**Exercise brief:** Across all the records, filter for lines with the word "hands" and copy them.

**Data supplied:**
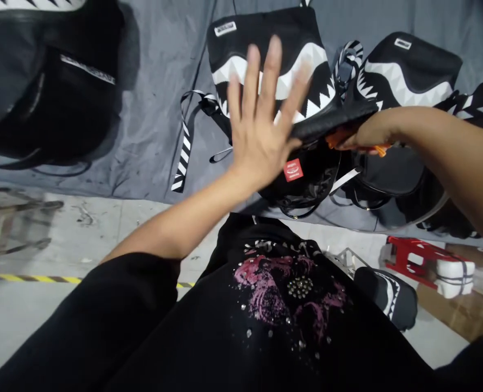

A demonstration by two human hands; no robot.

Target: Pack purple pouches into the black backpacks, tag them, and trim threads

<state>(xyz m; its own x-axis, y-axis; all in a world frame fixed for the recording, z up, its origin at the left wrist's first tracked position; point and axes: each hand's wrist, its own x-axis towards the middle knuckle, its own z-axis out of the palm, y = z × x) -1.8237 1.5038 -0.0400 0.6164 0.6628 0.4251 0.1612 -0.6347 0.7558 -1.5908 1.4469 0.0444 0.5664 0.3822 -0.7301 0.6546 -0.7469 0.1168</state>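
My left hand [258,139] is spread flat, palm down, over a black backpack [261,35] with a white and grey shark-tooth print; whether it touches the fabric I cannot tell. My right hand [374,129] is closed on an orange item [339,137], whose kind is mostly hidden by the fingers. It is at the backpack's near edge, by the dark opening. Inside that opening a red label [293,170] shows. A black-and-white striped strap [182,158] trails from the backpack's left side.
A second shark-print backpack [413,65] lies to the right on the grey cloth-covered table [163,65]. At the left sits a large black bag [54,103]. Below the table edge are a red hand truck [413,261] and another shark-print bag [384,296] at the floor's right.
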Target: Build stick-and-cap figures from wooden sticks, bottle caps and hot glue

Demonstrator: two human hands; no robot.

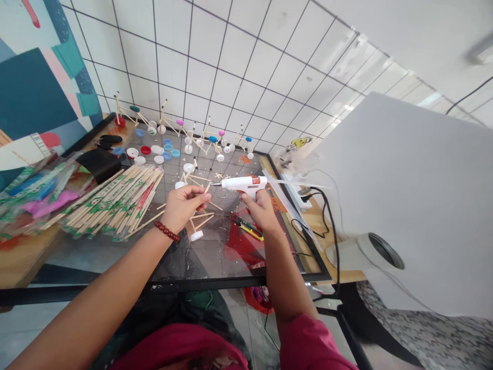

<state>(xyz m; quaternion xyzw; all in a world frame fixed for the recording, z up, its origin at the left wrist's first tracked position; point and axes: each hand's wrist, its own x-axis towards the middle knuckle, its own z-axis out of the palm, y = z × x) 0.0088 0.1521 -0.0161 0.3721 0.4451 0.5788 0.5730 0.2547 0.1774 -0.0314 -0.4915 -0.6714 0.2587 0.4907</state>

**Answer to the problem:**
A demonstration by two human hands; no robot.
Demonstrator: two human hands; no robot.

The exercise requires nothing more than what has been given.